▸ **PROBLEM TO SOLVE**: Please copy, character for character, each line from the beginning of the listing to the line containing "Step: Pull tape", including both.

== == ==

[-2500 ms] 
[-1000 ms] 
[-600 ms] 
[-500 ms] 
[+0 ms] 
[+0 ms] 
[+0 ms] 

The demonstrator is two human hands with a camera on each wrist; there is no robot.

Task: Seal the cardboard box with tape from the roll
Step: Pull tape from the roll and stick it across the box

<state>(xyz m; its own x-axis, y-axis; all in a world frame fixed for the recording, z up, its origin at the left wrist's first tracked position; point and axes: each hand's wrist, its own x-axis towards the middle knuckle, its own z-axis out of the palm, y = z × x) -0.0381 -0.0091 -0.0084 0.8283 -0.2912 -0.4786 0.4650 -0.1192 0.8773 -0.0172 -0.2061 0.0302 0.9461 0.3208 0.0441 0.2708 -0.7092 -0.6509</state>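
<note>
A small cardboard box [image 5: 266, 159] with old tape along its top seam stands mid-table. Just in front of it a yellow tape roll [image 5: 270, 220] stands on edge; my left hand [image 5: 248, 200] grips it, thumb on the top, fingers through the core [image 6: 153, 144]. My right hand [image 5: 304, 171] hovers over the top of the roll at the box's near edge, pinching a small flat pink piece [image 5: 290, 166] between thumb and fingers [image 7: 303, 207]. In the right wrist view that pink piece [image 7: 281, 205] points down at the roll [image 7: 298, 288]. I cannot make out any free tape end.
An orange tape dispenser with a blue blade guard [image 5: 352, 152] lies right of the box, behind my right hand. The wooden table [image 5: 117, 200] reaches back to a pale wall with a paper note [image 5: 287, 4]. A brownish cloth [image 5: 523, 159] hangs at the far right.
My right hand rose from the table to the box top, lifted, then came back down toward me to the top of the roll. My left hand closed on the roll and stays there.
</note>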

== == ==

▸ **ANSWER SPACE**:
[-2500 ms] 
[-1000 ms] 
[-600 ms] 
[-500 ms] 
[+0 ms] 
[+0 ms] 
[+0 ms] 

The demonstrator is two human hands with a camera on each wrist; there is no robot.

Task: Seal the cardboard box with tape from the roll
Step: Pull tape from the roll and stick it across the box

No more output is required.